▶ THE DATA:
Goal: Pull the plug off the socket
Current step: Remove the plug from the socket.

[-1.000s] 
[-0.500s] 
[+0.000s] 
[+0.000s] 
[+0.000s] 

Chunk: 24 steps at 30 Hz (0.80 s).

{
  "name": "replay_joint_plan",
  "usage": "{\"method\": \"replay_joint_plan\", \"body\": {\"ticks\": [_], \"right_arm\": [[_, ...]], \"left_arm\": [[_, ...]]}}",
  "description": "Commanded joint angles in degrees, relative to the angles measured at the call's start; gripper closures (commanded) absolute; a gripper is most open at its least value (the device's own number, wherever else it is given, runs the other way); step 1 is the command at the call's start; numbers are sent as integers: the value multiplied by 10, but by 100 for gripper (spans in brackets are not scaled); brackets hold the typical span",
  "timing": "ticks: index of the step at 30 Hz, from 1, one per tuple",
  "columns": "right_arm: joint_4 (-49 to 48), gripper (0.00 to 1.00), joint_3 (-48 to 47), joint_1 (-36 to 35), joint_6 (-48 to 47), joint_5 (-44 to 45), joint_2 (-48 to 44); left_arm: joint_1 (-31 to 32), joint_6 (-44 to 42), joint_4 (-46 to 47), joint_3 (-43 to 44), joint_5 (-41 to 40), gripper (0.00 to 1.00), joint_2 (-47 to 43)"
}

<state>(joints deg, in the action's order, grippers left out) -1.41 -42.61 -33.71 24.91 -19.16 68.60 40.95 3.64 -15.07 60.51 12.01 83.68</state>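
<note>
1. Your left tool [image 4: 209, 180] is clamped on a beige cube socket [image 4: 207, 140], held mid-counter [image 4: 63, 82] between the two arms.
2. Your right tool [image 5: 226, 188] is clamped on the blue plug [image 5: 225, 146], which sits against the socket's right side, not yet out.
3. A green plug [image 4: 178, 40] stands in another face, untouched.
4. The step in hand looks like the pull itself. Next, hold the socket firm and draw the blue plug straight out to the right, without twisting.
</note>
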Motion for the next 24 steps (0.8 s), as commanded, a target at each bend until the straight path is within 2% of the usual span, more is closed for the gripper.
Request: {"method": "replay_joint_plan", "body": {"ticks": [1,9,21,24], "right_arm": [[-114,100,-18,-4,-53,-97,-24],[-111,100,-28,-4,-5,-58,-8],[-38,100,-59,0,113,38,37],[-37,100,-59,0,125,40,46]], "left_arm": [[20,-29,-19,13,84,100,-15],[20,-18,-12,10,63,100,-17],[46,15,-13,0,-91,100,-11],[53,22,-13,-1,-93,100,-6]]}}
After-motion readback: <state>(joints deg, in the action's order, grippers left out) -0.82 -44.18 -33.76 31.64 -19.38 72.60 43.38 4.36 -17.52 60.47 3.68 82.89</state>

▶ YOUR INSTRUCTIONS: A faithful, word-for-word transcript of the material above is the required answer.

▶ REPLY:
Goal: Pull the plug off the socket
Current step: Remove the plug from the socket.

[-1.000s] 
[-0.500s] 
[+0.000s] 
[+0.000s] 
[+0.000s] 

Chunk: 24 steps at 30 Hz (0.80 s).

{
  "name": "replay_joint_plan",
  "usage": "{\"method\": \"replay_joint_plan\", \"body\": {\"ticks\": [_], \"right_arm\": [[_, ...]], \"left_arm\": [[_, ...]]}}",
  "description": "Commanded joint angles in degrees, relative to the angles measured at the call's start; gripper closures (commanded) absolute; a gripper is most open at its least value (the device's own number, wherever else it is given, runs the other way); step 1 is the command at the call's start; numbers are sent as integers: the value multiplied by 10, but by 100 for gripper (spans in brackets are not scaled); brackets hold the typical span",
  "timing": "ticks: index of the step at 30 Hz, from 1, one per tuple",
  "columns": "right_arm: joint_4 (-49 to 48), gripper (0.00 to 1.00), joint_3 (-48 to 47), joint_1 (-36 to 35), joint_6 (-48 to 47), joint_5 (-44 to 45), joint_2 (-48 to 44); left_arm: joint_1 (-31 to 32), joint_6 (-44 to 42), joint_4 (-46 to 47), joint_3 (-43 to 44), joint_5 (-41 to 40), gripper (0.00 to 1.00), joint_2 (-47 to 43)"
}

<state>(joints deg, in the action's order, grippers left out) -1.41 -42.61 -33.71 24.91 -19.16 68.60 40.95 3.64 -15.07 60.51 12.01 83.68</state>
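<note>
1. Your left tool [image 4: 209, 180] is clamped on a beige cube socket [image 4: 207, 140], held mid-counter [image 4: 63, 82] between the two arms.
2. Your right tool [image 5: 226, 188] is clamped on the blue plug [image 5: 225, 146], which sits against the socket's right side, not yet out.
3. A green plug [image 4: 178, 40] stands in another face, untouched.
4. The step in hand looks like the pull itself. Next, hold the socket firm and draw the blue plug straight out to the right, without twisting.
</note>
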Motion for the next 24 steps (0.8 s), as commanded, a target at each bend until the straight path is within 2% of the usual span, more is closed for the gripper.
Request: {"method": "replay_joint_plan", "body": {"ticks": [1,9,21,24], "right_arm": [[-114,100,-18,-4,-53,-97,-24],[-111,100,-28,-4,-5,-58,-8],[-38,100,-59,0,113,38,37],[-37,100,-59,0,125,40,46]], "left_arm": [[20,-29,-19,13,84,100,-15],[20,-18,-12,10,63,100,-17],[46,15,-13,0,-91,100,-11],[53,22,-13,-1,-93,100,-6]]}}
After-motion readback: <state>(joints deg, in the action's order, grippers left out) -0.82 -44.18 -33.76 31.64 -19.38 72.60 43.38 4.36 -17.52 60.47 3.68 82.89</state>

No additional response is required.